**AIM OF THE EXERCISE:**
Where a line of the records holds the string "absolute", copy that line.

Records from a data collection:
*** Begin section ***

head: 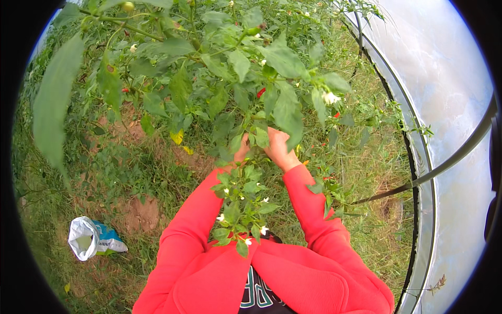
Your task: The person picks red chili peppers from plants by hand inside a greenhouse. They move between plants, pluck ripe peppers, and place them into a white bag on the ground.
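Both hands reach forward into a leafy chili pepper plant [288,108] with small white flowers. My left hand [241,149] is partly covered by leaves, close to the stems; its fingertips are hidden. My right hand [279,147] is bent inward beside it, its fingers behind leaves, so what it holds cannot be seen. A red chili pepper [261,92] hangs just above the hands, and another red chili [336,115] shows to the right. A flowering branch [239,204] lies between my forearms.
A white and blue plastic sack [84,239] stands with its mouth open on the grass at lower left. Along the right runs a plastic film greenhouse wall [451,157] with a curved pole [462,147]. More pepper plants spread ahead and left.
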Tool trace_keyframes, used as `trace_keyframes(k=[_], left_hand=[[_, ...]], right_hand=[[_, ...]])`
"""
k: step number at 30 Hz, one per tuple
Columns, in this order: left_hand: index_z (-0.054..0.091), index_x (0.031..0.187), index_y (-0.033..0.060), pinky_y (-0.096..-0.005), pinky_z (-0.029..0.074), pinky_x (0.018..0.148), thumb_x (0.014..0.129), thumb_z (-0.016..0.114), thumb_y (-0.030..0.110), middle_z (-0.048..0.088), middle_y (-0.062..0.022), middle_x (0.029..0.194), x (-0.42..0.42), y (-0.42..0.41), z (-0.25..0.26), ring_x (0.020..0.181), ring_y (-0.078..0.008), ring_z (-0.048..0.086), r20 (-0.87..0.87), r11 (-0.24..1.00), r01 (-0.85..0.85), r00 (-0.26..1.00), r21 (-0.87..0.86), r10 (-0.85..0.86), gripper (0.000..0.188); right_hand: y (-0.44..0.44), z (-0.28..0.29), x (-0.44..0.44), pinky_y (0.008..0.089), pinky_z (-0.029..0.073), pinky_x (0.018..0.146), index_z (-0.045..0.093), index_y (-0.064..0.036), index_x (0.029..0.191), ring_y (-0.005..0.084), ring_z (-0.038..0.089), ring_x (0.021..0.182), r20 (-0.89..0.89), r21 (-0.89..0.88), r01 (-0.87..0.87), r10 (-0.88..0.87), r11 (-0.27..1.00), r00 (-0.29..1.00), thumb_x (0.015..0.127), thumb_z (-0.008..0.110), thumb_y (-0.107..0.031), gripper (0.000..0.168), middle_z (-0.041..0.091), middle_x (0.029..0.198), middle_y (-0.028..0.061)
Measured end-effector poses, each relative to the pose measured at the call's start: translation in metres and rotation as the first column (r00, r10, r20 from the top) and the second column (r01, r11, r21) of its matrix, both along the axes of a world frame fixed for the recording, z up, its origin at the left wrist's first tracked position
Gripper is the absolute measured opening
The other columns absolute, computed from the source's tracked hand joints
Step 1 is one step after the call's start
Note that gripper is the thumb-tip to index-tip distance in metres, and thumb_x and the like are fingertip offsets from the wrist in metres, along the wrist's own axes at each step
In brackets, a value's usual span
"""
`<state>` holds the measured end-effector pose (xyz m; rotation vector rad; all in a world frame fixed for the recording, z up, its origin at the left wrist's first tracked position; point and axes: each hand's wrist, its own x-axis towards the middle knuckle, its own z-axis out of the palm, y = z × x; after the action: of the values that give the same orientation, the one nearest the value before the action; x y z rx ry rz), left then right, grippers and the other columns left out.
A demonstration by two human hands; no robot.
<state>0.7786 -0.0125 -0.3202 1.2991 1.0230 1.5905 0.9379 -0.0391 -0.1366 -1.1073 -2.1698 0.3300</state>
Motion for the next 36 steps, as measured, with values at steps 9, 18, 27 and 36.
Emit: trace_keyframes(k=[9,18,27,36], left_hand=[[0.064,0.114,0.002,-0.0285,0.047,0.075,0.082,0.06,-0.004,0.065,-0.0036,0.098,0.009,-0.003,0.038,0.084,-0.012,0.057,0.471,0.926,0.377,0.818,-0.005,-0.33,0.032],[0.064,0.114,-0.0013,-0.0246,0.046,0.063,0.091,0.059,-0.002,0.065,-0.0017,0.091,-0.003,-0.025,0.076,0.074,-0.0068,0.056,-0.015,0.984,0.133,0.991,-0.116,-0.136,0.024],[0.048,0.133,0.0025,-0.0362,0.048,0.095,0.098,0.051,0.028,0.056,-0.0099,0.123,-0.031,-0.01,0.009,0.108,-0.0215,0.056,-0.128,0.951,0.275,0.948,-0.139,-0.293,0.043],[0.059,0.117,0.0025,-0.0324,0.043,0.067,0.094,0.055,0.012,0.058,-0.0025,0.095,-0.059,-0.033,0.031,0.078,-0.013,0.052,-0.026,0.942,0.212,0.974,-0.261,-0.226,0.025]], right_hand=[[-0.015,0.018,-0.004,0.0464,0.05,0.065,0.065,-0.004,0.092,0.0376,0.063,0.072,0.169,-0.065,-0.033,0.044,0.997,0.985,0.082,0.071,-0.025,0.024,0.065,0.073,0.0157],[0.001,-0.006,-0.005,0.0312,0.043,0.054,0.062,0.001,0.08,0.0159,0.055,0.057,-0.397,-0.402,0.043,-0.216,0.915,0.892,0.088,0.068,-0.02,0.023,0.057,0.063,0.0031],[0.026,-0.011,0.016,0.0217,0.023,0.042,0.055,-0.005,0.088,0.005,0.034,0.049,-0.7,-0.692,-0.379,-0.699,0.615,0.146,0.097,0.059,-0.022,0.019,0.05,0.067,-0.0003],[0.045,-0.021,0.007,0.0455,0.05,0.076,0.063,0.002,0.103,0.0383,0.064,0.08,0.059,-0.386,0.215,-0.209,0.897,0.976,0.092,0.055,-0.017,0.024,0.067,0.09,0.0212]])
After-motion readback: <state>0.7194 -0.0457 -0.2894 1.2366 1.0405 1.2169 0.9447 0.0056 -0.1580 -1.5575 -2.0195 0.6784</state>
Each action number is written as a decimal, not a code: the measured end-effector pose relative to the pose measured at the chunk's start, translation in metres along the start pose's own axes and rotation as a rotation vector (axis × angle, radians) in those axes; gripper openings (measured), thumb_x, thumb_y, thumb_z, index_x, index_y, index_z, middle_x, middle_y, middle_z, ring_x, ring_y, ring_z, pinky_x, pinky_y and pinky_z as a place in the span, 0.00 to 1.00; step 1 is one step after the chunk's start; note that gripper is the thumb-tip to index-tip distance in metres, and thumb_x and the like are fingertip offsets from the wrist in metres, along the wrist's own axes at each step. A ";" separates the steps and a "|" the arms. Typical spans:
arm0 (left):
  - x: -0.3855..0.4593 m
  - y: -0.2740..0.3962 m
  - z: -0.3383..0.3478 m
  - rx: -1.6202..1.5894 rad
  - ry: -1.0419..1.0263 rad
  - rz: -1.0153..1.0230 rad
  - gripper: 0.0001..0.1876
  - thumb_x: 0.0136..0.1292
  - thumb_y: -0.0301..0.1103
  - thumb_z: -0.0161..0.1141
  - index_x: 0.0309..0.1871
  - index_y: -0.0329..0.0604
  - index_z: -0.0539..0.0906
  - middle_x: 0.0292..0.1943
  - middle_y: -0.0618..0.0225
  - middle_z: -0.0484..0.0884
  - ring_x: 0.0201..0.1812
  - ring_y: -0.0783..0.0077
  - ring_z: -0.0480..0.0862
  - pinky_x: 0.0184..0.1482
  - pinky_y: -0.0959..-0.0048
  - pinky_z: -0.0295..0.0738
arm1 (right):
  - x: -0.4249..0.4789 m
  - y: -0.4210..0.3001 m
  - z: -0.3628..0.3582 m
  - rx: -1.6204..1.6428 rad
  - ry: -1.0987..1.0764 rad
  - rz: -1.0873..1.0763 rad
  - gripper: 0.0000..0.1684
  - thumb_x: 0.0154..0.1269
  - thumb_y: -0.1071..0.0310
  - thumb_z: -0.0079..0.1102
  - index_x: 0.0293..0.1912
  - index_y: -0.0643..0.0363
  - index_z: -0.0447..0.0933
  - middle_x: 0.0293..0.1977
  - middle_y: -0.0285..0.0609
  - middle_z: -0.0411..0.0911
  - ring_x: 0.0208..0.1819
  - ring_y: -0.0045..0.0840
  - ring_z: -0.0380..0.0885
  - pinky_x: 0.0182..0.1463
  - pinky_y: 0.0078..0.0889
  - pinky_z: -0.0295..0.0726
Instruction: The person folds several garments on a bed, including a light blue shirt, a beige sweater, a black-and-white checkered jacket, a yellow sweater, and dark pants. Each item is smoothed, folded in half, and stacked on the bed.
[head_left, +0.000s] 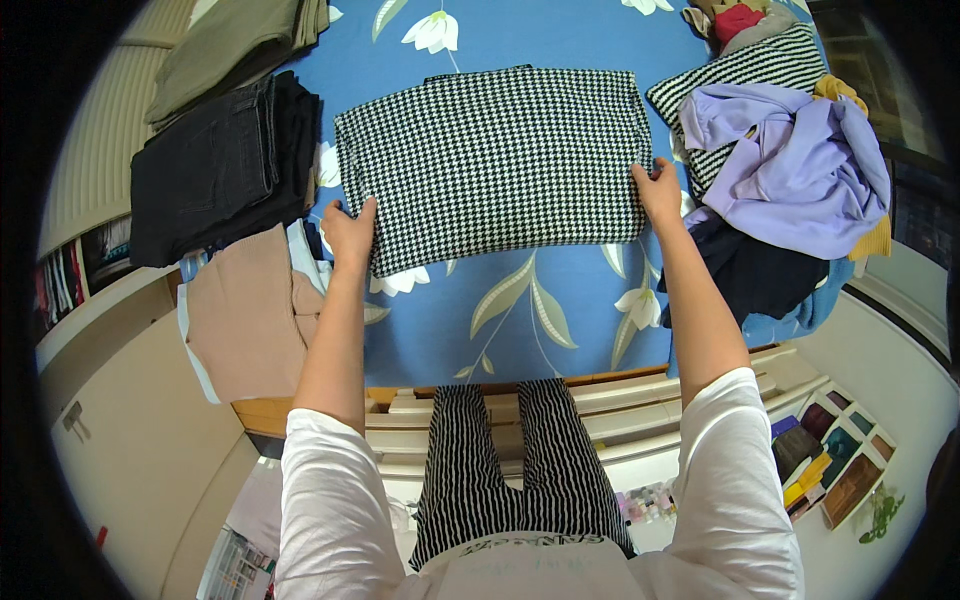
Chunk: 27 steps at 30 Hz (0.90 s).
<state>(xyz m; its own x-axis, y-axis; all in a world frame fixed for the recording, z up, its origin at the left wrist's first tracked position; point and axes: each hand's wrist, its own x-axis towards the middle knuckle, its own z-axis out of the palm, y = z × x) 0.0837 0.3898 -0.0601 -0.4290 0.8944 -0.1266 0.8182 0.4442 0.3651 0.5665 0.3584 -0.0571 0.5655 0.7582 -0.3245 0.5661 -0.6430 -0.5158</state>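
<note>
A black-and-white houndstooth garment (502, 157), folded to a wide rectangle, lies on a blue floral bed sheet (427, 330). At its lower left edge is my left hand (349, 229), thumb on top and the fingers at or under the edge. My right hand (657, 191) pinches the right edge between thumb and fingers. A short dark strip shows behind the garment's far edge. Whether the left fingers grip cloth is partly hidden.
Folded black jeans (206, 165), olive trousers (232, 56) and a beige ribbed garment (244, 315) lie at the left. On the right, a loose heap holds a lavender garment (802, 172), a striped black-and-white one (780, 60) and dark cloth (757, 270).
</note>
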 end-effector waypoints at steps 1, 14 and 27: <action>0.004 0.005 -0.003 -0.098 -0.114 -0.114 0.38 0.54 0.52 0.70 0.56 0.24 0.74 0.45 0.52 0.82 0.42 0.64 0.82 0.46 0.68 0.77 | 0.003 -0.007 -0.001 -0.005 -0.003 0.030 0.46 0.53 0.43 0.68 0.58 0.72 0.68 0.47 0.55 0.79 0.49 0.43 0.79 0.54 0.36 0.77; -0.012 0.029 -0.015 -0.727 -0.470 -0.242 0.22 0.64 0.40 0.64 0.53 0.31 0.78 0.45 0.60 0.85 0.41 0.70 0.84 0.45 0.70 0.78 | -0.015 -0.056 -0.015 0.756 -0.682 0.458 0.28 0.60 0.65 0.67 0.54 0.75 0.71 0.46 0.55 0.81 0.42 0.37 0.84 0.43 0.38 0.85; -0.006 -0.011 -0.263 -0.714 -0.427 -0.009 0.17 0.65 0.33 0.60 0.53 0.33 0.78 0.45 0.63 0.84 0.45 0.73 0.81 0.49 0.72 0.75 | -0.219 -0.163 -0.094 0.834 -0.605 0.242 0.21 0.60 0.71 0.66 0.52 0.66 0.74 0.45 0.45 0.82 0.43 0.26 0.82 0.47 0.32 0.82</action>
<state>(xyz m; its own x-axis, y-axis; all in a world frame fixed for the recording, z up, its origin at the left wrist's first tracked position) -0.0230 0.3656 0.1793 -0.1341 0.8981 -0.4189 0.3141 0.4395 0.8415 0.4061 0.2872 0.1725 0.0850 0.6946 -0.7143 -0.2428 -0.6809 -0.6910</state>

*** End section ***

**ANSWER BOX:**
Gripper is the absolute measured opening
The other columns absolute, computed from the source's tracked hand joints

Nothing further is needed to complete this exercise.